#### [Extracted data]
[Start of Attachment]

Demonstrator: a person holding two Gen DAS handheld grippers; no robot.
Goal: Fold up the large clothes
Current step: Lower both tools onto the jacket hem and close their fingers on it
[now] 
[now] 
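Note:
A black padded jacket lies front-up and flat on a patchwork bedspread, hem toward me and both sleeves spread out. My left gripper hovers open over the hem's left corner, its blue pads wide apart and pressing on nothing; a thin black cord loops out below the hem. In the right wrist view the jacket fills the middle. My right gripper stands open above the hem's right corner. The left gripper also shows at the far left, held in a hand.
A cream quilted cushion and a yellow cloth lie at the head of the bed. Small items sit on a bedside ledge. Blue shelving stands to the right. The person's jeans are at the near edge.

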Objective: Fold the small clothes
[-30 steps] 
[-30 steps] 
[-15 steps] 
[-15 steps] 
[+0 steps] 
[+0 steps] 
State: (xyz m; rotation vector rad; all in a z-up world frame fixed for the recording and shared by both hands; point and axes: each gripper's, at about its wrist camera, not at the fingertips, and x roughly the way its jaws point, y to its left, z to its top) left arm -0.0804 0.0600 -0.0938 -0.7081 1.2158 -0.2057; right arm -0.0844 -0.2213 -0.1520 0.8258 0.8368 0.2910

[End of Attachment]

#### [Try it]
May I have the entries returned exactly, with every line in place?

#### [Solution to the exercise]
Demonstrator: a person holding two Gen DAS handheld grippers; no robot.
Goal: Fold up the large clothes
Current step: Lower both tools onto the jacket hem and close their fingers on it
[now] 
[now] 
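Note:
A black padded jacket lies front-up and flat on a patchwork bedspread, hem toward me and both sleeves spread out. My left gripper hovers open over the hem's left corner, its blue pads wide apart and pressing on nothing; a thin black cord loops out below the hem. In the right wrist view the jacket fills the middle. My right gripper stands open above the hem's right corner. The left gripper also shows at the far left, held in a hand.
A cream quilted cushion and a yellow cloth lie at the head of the bed. Small items sit on a bedside ledge. Blue shelving stands to the right. The person's jeans are at the near edge.
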
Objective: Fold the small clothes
[-30 steps] 
[-30 steps] 
[-15 steps] 
[-15 steps] 
[+0 steps] 
[+0 steps] 
State: (xyz m; rotation vector rad; all in a z-up world frame fixed for the recording and shared by both hands; point and axes: each gripper's, at about its wrist camera, not at the fingertips, and x roughly the way its jaws point, y to its left, z to its top) left arm -0.0804 0.0600 -0.0938 -0.7081 1.2158 -0.2057; right arm -0.0844 -0.2213 -0.1520 0.8258 0.8368 0.2910

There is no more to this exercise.